Dishin': How Now, Har Gow?
Fresh off our unfortunate dining experience at Chinoise in food-bland Queen Anne, Seattlest is lamenting the lack of good dim sum in our Chinatown-ed town. Why are all of our dumplings and buns and rolls and cakes so soggy and stale and limp and lame?
Go to any of the local food boards and the dim sum debates rage on: "Who's got the best dim sum in Seattle?" In the near corner, the Seattle/Chinatown contenders include China Garden, Honey Court, Jade Garden, and Sun Ya. In the far corner, the non-Seattle competitors include Noble Court, Jeem, Top Gun, and Imperial Garden. Interestingly, the Eastside and Kent places might have an edge. As in New York, San Francisco and Vancouver, the best Chinese food usually is found outside of Chinatown.

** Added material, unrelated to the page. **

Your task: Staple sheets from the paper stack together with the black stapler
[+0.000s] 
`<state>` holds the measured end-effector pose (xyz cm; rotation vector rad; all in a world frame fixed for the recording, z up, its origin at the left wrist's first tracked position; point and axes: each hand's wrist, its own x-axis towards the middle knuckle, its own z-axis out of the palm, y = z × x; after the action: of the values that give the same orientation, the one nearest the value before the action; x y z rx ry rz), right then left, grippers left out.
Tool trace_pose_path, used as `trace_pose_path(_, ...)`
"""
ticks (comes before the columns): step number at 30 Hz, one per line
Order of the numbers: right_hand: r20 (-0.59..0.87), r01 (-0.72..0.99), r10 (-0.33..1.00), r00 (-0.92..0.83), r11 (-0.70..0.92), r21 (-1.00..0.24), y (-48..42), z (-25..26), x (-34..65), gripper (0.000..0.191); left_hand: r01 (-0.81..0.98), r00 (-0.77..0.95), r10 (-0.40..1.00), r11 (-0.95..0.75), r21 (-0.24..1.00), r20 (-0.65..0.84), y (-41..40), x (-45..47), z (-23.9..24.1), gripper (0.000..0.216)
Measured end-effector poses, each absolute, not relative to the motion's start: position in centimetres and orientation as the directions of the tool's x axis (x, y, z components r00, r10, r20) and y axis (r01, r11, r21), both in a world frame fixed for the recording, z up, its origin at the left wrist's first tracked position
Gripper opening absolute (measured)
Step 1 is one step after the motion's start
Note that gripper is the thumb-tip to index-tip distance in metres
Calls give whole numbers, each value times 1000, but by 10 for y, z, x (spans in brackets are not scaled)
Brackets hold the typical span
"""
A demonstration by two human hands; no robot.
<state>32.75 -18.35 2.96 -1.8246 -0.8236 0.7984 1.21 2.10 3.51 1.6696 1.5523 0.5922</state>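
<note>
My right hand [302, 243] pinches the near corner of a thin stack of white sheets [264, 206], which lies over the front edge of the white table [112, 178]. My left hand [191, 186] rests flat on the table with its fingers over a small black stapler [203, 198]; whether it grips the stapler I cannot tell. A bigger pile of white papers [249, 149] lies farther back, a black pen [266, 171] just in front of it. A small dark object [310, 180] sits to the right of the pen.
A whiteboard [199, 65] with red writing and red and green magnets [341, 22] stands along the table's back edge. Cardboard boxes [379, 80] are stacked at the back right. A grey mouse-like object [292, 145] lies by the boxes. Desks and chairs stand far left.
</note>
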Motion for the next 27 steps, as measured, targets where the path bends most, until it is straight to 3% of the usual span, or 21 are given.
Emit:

Which leads us to Richmond. Not Virginia. Not California. And, heavens, not Utah. We're talking Richmond, Canada—most of which is on a dyked island equidistant from downtown Vancouver and the U.S. border. Aka Chinese foodie heaven. Along No. 3 Road and adjoining streets, Chinese restaurants sprout faster than Starbucks shops surface in Seattle.
To find the best dim sum place, we order har gow (shrimp dumplings) as the test of quality. (Chicken feet offer another benchmark, and if you give them a try, you just might discover you have a chicken foot fetish.) The rice flour wrapper should be thin and tender, nicely crimped, soft and cooked to a perfect translucence—just teasing the pink within.
And inside? Not the chopped up clump of matter that we find in Seattle restaurants, making us wonder what percentage, if any, is shrimp. No...we're talking whole shrimp, plump and juicy, sweet and briny, smooth and yet slippery, and far from oily. Taken as a whole, the shrimp dumpling should offer a crisp bite, a snap of freshness that tastes, well, almost alive.

After sampling dim sum at five of the best restaurants in Richmond recently, there's no doubt our favorite place for har gow is Shiang Garden. No dim sum carts here (a topic we'll perhaps discuss another time); just order your dumplings and await the taste explosion. It's worth the drive.
But we wonder: Why is it we have to drive 136 miles (or 219 kilometers in "Canadian"), to find the freshness and quality we desire and deserve?